Sampai kita melangkah ke pelaminan, rasanya palem dan randu itu merasa iri dan tersenyum malu melihat kita mengikat janji. Saat kita bergenggam erat, sementara kini ku menggenggam kesunyian. Mungkin sekarang aku telah tertipu sebuah perbedaan. Perbedaan yang ku anggap adalah sama, layaknya kedua pohon itu yang kini menempel dan menyatu. Lantas kau menginginkan perceraian karena ibu yang melarang kita bersatu karena perbedaan keyakinan.
Kau tak kuasa, kau menggugatku dan kembali ke negeri serambi mekkahmu.
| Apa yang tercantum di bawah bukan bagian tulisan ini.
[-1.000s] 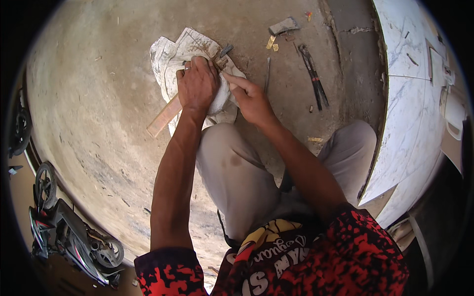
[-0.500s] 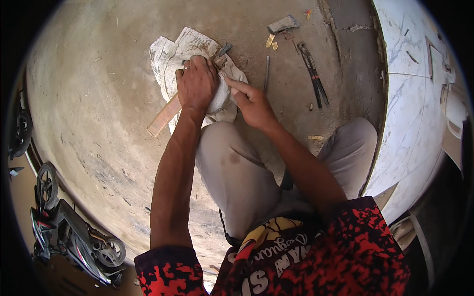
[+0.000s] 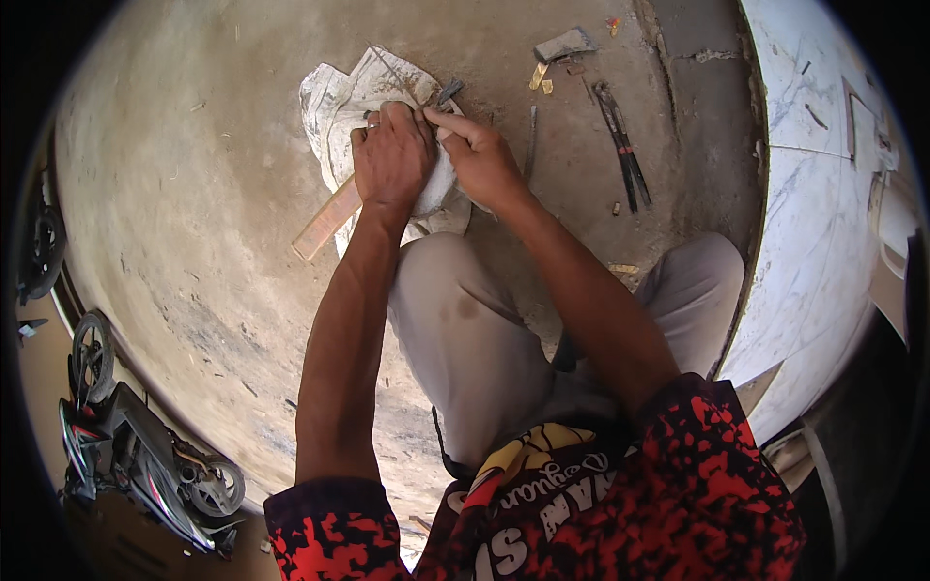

Kau paksa batinku untuk berpisah, agar kedamaian berlabuh mesti tak saling memiliki. Itu katamu. Hingga tak mampu lagi kuciptakan kebahagiaan di antara kita, saat ibu mulai sibuk mencarikan jodoh untukku di hadapanmu. Aku bagaikan layang-layang yang sering terselip di antara pohon randu, terlilit dan sobek termakan usia, kala kau berkata "Cerai!" dengan nanar di raut wajahmu.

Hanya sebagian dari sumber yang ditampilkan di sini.